Nachdem bei der Anmeldung die Unterlagen gecheckt wurden, warten die Impfwilligen auf Einlass in die Impfkabinen,
Nachdem bei der Anmeldung die Unterlagen gecheckt wurden, warten die Impfwilligen auf Einlass in die Impfkabinen, © FUNKE Foto Services | Bastian Haumann

Die angespannte Lage habe sich in den vergangenen Tagen auch wegen der Sonderreglung für die Über 60-Jährigen verschärft. Sie konnten über Ostern eine Impfung mit Astrazeneca buchen, „aber nicht die erforderlichen Papiere von der Internetseite der Kassenärztlichen Vereinigung herunterladen“, so Spors.

Die Folgen waren überdeutlich. Helfer im Impfzentrum mussten den Leuten die Papiere bereitstellen und bei Bedarf erläutern. Mag es sich für den einzelnen Besucher zwar jeweils nur um wenige Minuten handeln, summiere sich das bei der Vielzahl an Impfwilligen und führe zu erheblichen Verzögerungen, erläutert Spors.

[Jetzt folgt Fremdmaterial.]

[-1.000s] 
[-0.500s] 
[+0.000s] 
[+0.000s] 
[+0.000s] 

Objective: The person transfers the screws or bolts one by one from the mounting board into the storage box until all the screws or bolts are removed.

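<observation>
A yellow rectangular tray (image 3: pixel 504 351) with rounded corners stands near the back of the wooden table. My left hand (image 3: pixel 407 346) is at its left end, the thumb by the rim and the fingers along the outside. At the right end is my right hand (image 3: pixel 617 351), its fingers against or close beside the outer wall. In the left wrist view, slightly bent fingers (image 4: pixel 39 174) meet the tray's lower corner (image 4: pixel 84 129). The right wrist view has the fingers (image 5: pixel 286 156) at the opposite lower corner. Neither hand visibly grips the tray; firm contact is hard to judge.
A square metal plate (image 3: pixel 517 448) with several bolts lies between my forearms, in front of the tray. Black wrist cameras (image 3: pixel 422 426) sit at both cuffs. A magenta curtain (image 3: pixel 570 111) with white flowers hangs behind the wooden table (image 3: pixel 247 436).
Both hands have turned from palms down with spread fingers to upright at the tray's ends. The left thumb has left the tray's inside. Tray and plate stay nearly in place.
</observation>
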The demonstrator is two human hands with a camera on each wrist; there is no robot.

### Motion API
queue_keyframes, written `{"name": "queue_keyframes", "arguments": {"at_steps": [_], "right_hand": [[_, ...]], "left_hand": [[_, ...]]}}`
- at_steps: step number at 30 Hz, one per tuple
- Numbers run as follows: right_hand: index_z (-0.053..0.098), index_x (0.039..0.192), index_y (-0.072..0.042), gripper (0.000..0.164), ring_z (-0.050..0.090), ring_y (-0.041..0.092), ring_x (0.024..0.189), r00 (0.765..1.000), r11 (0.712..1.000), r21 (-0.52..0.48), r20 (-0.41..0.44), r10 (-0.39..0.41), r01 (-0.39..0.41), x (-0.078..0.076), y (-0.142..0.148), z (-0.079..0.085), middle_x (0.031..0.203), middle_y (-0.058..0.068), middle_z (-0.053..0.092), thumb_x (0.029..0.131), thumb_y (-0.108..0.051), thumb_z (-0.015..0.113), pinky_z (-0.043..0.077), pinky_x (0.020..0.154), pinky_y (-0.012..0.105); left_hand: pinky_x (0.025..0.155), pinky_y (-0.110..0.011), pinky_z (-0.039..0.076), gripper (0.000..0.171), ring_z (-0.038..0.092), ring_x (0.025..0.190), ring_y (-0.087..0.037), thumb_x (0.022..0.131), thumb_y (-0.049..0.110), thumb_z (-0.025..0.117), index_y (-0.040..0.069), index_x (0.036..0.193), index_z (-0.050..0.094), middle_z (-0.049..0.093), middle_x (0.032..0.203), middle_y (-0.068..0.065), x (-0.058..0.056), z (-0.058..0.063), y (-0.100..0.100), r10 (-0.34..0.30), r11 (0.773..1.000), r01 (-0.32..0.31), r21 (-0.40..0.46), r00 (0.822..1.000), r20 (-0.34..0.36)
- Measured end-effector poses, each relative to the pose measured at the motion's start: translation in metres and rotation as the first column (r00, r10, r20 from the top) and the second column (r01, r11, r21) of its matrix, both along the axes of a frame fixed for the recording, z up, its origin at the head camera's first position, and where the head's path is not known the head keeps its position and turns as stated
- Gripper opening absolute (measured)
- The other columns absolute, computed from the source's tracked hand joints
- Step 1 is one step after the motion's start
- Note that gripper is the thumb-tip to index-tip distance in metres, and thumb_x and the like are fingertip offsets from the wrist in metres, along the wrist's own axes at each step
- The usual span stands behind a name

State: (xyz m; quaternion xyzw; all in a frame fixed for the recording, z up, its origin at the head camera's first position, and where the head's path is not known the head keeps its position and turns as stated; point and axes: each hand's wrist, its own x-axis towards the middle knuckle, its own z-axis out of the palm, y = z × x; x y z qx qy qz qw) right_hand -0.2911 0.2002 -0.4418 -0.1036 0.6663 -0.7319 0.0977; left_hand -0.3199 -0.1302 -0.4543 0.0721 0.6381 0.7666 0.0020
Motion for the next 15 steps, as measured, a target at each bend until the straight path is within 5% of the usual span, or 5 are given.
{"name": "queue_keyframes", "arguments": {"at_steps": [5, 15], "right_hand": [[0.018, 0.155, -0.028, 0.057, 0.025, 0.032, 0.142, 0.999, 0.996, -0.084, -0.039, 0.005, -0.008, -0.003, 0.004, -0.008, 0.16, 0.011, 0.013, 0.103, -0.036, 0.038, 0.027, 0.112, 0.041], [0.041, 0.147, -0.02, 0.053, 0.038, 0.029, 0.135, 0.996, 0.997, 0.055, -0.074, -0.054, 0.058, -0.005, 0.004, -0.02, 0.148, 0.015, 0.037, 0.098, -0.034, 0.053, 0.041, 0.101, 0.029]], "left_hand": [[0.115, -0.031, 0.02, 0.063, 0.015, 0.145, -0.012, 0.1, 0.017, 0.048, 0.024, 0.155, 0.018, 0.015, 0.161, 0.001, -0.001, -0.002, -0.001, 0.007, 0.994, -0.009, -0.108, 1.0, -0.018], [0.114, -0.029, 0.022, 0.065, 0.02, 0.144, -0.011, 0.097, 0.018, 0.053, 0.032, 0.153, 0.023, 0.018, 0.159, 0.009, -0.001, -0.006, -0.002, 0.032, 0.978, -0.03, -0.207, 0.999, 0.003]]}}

Anmeldung erfolgt jetzt in Papierform, digitale Eingabe folgt später

Hinzu komme der Zeitaufwand, wenn bei bereits ausgefüllten Bögen doch Lücken auftauchen oder sich Rückfragen ergeben. Von all diesen Aufgaben sind nun die Teams in den Impfkabinen weitgehend befreit, ihr Aufgabe besteht darin, die geprüften Papiere entgegenzunehmen, bei Bedarf Fragen zu beantworten und schließlich die Besucher zu impfen.

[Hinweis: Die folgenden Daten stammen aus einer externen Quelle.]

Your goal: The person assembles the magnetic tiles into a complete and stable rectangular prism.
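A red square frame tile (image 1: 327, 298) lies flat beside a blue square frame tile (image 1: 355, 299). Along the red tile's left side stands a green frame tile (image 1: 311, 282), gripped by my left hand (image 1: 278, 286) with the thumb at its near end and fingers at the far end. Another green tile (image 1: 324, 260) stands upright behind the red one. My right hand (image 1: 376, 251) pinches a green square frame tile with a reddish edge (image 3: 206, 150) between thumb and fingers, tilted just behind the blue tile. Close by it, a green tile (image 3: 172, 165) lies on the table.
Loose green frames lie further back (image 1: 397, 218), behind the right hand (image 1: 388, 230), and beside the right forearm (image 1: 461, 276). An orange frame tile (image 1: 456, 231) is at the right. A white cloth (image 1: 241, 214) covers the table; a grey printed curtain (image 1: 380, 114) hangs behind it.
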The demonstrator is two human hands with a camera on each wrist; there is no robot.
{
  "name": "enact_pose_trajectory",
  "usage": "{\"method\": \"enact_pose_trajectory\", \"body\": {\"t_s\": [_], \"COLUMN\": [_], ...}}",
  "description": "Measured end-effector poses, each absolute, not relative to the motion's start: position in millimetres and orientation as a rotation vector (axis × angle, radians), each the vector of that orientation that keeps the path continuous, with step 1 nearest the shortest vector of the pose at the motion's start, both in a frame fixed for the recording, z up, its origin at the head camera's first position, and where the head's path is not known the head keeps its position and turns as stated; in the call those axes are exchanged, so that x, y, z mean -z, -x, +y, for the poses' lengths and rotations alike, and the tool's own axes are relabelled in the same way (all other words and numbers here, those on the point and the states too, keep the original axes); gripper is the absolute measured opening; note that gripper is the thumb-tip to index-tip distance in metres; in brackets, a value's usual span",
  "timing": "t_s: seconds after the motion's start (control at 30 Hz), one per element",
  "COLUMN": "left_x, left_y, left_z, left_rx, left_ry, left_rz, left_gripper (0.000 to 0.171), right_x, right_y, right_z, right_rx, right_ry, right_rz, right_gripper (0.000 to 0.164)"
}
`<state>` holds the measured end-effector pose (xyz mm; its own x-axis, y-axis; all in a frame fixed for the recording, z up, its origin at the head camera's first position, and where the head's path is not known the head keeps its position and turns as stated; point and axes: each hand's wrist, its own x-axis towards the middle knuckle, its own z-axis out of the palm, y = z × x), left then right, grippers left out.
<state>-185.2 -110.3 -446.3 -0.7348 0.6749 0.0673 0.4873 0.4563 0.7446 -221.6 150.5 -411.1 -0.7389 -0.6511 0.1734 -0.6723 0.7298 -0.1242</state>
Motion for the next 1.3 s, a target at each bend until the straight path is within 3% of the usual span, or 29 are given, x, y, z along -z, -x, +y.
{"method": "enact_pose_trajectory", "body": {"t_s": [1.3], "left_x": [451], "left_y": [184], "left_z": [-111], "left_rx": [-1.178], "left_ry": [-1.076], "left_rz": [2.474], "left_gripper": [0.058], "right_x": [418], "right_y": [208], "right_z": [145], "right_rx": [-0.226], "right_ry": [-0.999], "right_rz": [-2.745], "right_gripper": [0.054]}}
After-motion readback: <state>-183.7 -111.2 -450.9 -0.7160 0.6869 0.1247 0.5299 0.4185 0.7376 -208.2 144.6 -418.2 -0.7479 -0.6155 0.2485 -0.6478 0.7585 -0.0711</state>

Zudem haben Renzel und Spors noch an einer weiteren Stellschraube gedreht: Für die Kassenärztliche Vereinigung (KV) müssen normalerweise alle Daten digital erfasst werden. Nachdem aber mehrfach Server abgestürzt und Computer ausgefallen waren, während die Menschen auf ihre Impfung warteten, haben sich die Essener Verantwortlichen für eine eher unkonventionelle Lösung entschieden. „Wir sind wieder zur Papierform zurückgekehrt“, sagt Spors. Von der Anmeldung bis zur Ankunft in der Impfkabine werden die Unterlagen schriftlich bearbeitet. Erst anschließend geben Helfer des Impfzentrums die erforderlichen Daten, vom Namen angefangen über Chargennummer des Vakzins bis hin zum Datum, auf den Seiten der KV ein. Geimpfte wie Ingo Schönewolf hatten zu diesem Zeitpunkt die Halle längst wieder verlassen.

Eine dringende Bitte richten Renzel und Spors an alle, die einen Impftermin wahrnehmen: Sie sollten nicht schon Stunden vor ihrem Termin das Impfzentrum aufsuchen. Aus Sorge, nicht mehr an die Reihe zu kommen, seien zuletzt offensichtlich viele Impfwillige „sehr früh erschienen“. Das habe ebenfalls zur Belastung beigetragen. Eine halbe Stunde oder maximal eine Stunde vorher da zu sein, reiche aus. „Impfstoff ist genügend vorhanden“, betonen Renzel und Spors.